Top of Records for processing

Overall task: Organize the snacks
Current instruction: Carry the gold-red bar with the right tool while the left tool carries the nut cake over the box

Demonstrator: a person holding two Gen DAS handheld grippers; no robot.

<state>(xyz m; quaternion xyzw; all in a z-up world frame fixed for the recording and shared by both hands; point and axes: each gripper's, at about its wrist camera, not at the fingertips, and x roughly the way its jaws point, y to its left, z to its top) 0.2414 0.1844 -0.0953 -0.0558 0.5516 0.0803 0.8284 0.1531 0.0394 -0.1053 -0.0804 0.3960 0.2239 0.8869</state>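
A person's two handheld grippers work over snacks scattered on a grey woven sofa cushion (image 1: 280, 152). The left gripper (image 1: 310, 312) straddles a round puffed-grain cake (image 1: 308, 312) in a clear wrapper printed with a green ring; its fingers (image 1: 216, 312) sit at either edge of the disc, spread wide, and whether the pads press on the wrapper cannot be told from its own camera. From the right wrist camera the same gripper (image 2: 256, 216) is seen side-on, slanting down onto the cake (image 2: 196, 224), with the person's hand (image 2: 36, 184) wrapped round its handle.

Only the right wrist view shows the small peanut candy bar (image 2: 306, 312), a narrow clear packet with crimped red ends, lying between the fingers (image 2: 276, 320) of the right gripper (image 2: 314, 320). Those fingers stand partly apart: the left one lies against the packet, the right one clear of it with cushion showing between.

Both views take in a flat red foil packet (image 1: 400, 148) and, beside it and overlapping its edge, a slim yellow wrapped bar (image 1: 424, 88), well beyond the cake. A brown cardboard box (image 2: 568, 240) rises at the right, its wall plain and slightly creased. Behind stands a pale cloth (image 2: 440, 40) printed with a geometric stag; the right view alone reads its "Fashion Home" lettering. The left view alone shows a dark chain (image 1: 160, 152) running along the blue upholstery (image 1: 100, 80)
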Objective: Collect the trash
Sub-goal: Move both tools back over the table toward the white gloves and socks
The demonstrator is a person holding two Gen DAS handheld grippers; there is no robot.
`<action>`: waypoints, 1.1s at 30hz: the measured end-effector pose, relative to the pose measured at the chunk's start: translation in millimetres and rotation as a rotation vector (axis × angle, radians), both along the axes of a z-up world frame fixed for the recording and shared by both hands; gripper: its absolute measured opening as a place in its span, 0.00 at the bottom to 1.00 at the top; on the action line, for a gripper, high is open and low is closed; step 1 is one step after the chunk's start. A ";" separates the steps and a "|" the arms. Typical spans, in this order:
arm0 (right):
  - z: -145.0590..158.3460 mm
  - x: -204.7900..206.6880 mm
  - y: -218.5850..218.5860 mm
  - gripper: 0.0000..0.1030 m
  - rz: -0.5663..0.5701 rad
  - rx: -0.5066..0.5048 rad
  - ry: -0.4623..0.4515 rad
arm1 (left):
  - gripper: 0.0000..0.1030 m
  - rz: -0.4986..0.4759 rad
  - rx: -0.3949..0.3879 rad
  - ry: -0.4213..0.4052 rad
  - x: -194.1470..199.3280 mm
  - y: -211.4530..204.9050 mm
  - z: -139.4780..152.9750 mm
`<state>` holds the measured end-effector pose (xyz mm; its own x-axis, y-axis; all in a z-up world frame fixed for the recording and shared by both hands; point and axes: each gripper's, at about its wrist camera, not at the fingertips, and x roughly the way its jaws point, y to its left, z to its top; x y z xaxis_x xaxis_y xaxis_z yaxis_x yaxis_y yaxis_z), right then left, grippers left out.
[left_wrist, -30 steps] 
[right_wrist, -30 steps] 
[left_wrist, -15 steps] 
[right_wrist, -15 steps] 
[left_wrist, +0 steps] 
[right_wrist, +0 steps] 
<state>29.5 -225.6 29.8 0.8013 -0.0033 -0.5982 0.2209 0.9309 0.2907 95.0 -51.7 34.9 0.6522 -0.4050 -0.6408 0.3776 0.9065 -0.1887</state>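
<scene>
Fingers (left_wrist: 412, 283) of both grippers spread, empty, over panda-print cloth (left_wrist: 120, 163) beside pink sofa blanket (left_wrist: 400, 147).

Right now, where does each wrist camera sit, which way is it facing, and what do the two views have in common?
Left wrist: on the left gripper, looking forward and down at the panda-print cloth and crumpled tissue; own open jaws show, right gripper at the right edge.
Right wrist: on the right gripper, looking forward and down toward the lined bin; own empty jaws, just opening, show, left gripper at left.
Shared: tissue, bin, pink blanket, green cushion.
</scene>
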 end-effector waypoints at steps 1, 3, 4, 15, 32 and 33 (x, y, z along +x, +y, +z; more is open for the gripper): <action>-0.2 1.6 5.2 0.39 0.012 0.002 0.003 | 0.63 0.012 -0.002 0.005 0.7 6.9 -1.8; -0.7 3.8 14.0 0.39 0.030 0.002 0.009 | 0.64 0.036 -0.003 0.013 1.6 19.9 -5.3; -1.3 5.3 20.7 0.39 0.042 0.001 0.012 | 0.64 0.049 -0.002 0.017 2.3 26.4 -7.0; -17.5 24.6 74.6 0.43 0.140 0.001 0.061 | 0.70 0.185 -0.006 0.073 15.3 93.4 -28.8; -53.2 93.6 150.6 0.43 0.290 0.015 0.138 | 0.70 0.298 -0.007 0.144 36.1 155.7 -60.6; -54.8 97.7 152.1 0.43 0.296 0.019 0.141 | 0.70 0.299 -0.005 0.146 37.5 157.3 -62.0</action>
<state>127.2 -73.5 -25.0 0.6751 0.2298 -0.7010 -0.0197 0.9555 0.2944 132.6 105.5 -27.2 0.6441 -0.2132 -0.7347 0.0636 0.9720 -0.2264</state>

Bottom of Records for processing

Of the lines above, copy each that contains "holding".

Demonstrator: a person holding two Gen DAS handheld grippers; no robot.
The demonstrator is a person holding two Gen DAS handheld grippers; there is no robot.

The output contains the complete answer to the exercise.